**YOUR TASK**. Every record is to be transcribed exactly as written.

**EXERCISE MATERIAL**.
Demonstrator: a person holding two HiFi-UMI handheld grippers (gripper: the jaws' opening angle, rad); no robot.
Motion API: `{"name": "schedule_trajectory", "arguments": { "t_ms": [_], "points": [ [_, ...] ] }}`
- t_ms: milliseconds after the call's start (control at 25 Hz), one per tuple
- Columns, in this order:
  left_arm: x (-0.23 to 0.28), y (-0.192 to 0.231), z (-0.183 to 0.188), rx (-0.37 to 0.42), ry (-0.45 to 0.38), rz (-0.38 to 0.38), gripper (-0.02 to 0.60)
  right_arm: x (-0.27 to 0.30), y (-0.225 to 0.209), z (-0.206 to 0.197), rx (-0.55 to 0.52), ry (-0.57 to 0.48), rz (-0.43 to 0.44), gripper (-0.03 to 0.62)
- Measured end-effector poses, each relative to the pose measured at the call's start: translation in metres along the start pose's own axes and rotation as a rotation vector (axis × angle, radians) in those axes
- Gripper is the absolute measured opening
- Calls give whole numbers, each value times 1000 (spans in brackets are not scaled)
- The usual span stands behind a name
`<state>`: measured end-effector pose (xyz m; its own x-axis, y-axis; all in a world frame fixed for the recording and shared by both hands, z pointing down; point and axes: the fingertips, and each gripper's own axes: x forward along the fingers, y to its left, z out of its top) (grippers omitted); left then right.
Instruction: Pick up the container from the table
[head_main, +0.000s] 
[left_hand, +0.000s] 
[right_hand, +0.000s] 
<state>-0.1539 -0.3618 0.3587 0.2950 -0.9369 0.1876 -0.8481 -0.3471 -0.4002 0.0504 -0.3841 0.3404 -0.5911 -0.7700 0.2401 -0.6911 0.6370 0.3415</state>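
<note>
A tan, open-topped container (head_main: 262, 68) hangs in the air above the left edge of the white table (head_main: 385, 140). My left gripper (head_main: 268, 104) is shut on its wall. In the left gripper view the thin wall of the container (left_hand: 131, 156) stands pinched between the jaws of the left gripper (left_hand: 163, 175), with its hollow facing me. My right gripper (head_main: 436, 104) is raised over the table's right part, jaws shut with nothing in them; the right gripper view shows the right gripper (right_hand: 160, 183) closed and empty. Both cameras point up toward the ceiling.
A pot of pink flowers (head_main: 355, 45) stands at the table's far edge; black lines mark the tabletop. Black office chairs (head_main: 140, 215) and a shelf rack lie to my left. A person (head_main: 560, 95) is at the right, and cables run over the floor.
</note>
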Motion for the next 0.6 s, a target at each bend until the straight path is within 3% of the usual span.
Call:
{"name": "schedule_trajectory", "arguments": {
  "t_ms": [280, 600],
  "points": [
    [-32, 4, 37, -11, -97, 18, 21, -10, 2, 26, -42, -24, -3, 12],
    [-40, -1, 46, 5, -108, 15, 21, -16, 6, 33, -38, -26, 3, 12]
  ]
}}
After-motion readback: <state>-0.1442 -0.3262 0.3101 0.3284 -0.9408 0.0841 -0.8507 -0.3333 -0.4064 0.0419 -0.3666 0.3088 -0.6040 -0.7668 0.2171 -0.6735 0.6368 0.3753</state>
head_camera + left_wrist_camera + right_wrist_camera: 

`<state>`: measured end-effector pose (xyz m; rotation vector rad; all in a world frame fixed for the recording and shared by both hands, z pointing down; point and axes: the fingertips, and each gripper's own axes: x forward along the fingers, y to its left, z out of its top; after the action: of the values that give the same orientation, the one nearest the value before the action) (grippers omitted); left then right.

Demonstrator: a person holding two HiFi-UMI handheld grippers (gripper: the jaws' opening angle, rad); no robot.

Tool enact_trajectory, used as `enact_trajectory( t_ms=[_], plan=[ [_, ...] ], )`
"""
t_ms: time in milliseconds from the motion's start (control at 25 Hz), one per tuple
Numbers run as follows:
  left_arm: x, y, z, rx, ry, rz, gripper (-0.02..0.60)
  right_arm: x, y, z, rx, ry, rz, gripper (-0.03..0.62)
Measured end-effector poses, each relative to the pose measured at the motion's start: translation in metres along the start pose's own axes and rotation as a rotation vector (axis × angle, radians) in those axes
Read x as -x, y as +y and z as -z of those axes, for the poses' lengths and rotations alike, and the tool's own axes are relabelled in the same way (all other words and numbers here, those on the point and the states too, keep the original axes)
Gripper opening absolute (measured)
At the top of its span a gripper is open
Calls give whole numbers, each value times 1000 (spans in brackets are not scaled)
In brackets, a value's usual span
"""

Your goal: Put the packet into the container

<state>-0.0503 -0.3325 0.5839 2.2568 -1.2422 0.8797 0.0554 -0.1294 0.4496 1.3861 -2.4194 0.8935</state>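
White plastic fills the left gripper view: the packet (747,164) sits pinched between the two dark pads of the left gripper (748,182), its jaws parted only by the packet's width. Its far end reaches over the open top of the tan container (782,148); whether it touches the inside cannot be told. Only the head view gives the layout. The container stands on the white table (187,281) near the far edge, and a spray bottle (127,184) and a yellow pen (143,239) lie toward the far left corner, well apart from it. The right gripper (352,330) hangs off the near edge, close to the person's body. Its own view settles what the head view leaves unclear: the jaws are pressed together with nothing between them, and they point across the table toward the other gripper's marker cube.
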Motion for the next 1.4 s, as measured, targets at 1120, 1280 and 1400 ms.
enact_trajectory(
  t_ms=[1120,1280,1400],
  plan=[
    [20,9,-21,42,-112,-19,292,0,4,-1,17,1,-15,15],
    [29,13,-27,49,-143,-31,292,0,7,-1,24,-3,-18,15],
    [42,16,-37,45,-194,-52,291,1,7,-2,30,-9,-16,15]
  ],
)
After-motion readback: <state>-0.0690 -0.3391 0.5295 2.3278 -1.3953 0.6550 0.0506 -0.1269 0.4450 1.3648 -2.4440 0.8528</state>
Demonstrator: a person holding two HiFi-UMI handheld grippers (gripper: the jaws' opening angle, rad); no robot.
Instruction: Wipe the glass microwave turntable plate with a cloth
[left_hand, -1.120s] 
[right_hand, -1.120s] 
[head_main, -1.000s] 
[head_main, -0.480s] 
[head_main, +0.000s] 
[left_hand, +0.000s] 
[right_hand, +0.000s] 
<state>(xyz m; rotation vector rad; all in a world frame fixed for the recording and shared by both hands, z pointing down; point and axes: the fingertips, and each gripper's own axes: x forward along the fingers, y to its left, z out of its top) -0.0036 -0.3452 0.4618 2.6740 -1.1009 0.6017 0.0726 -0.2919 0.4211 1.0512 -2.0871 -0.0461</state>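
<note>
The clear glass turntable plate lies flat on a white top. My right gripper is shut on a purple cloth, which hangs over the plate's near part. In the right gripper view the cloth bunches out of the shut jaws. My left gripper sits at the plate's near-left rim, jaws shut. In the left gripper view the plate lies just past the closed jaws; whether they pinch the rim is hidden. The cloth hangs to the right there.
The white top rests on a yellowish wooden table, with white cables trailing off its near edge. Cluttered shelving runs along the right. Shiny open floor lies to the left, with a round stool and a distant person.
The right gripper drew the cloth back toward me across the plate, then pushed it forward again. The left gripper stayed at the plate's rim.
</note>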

**TASK SOLUTION**.
Demonstrator: a person holding two HiFi-UMI handheld grippers (gripper: the jaws' opening angle, rad); no robot.
Motion API: `{"name": "schedule_trajectory", "arguments": { "t_ms": [_], "points": [ [_, ...] ] }}`
- t_ms: milliseconds after the call's start (control at 25 Hz), one per tuple
- Columns, in this order:
  left_arm: x (-0.23 to 0.28), y (-0.192 to 0.231), z (-0.183 to 0.188), rx (-0.37 to 0.42), ry (-0.45 to 0.38), rz (-0.38 to 0.38), gripper (-0.02 to 0.60)
  right_arm: x (-0.27 to 0.30), y (-0.225 to 0.209), z (-0.206 to 0.197), rx (-0.55 to 0.52), ry (-0.57 to 0.48), rz (-0.43 to 0.44), gripper (-0.03 to 0.62)
- Measured end-effector poses, each relative to the pose measured at the call's start: translation in metres along the start pose's own axes and rotation as a rotation vector (axis × angle, radians) in those axes
- Gripper is the absolute measured opening
- Calls give whole numbers, each value times 1000 (spans in brackets are not scaled)
- The usual span stands behind a name
`<state>`: measured end-effector pose (xyz m; its own x-axis, y-axis; all in a world frame fixed for the recording and shared by both hands, z pointing down; point and axes: the fingertips, and each gripper's own axes: x forward along the fingers, y to its left, z out of its top) (grippers omitted); left then right.
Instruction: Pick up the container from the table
[head_main, +0.000s] 
[left_hand, +0.000s] 
[right_hand, +0.000s] 
<state>-0.1539 -0.3618 0.3587 0.2950 -0.9369 0.1876 -0.8481 -0.3471 -0.4002 0.0504 -0.3841 0.3404 -0.5911 -0.7700 0.2401 -0.6911 0.6370 0.3415</state>
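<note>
A tan, open-topped container (head_main: 262, 68) hangs in the air above the left edge of the white table (head_main: 385, 140). My left gripper (head_main: 268, 104) is shut on its wall. In the left gripper view the thin wall of the container (left_hand: 131, 156) stands pinched between the jaws of the left gripper (left_hand: 163, 175), with its hollow facing me. My right gripper (head_main: 436, 104) is raised over the table's right part, jaws shut with nothing in them; the right gripper view shows the right gripper (right_hand: 160, 183) closed and empty. Both cameras point up toward the ceiling.
A pot of pink flowers (head_main: 355, 45) stands at the table's far edge; black lines mark the tabletop. Black office chairs (head_main: 140, 215) and a shelf rack lie to my left. A person (head_main: 560, 95) is at the right, and cables run over the floor.
</note>
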Motion for the next 0.6 s, a target at each bend until the straight path is within 3% of the usual span.
Call:
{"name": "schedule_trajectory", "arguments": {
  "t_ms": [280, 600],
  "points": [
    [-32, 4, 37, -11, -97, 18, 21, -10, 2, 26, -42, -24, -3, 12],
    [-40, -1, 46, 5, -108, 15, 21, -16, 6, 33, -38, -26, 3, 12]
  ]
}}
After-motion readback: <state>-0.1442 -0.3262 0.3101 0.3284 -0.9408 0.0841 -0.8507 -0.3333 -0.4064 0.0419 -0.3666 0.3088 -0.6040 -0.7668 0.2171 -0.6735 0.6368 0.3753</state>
head_camera + left_wrist_camera + right_wrist_camera: 

`<state>`: measured end-effector pose (xyz m; rotation vector rad; all in a world frame fixed for the recording and shared by both hands, z pointing down; point and axes: the fingertips, and each gripper's own axes: x forward along the fingers, y to its left, z out of its top; after the action: of the values that give the same orientation, the one nearest the value before the action) (grippers omitted); left then right.

Demonstrator: a person holding two HiFi-UMI handheld grippers (gripper: the jaws' opening angle, rad); no robot.

Tool enact_trajectory, used as `enact_trajectory( t_ms=[_], plan=[ [_, ...] ], )`
"""
t_ms: time in milliseconds from the motion's start (control at 25 Hz), one per tuple
Numbers run as follows:
  left_arm: x, y, z, rx, ry, rz, gripper (-0.02..0.60)
  right_arm: x, y, z, rx, ry, rz, gripper (-0.03..0.62)
Measured end-effector poses, each relative to the pose measured at the motion's start: translation in metres along the start pose's own axes and rotation as a rotation vector (axis × angle, radians) in those axes
Read x as -x, y as +y and z as -z of those axes, for the poses' lengths and rotations alike, and the tool's own axes are relabelled in the same way (all other words and numbers here, those on the point and the states too, keep the original axes)
Gripper opening absolute (measured)
At the top of its span a gripper is open
Calls give whole numbers, each value times 1000 (spans in brackets are not scaled)
In brackets, a value's usual span
"""

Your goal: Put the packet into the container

<state>-0.0503 -0.3325 0.5839 2.2568 -1.2422 0.8797 0.0554 -0.1294 0.4496 1.3861 -2.4194 0.8935</state>
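White plastic fills the left gripper view: the packet (747,164) sits pinched between the two dark pads of the left gripper (748,182), its jaws parted only by the packet's width. Its far end reaches over the open top of the tan container (782,148); whether it touches the inside cannot be told. Only the head view gives the layout. The container stands on the white table (187,281) near the far edge, and a spray bottle (127,184) and a yellow pen (143,239) lie toward the far left corner, well apart from it. The right gripper (352,330) hangs off the near edge, close to the person's body. Its own view settles what the head view leaves unclear: the jaws are pressed together with nothing between them, and they point across the table toward the other gripper's marker cube.
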Motion for the next 1.4 s, as measured, targets at 1120, 1280 and 1400 ms.
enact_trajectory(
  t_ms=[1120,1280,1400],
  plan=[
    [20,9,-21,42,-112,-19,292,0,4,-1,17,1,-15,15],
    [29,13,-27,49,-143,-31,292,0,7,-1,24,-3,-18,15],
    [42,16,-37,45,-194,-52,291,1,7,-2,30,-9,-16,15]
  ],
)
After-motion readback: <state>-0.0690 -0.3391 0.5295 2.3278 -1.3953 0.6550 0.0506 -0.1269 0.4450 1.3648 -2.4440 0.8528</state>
Demonstrator: a person holding two HiFi-UMI handheld grippers (gripper: the jaws' opening angle, rad); no robot.
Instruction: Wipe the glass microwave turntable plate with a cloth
[left_hand, -1.120s] 
[right_hand, -1.120s] 
[head_main, -1.000s] 
[head_main, -0.480s] 
[head_main, +0.000s] 
[left_hand, +0.000s] 
[right_hand, +0.000s] 
<state>(xyz m; rotation vector rad; all in a world frame fixed for the recording and shared by both hands, z pointing down; point and axes: the fingertips, and each gripper's own axes: x forward along the fingers, y to its left, z out of its top) -0.0036 -0.3452 0.4618 2.6740 -1.1009 0.6017 0.0726 -0.2919 0.4211 1.0512 -2.0871 -0.0461</state>
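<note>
The clear glass turntable plate lies flat on a white top. My right gripper is shut on a purple cloth, which hangs over the plate's near part. In the right gripper view the cloth bunches out of the shut jaws. My left gripper sits at the plate's near-left rim, jaws shut. In the left gripper view the plate lies just past the closed jaws; whether they pinch the rim is hidden. The cloth hangs to the right there.
The white top rests on a yellowish wooden table, with white cables trailing off its near edge. Cluttered shelving runs along the right. Shiny open floor lies to the left, with a round stool and a distant person.
The right gripper drew the cloth back toward me across the plate, then pushed it forward again. The left gripper stayed at the plate's rim.
</note>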

This completes the required output.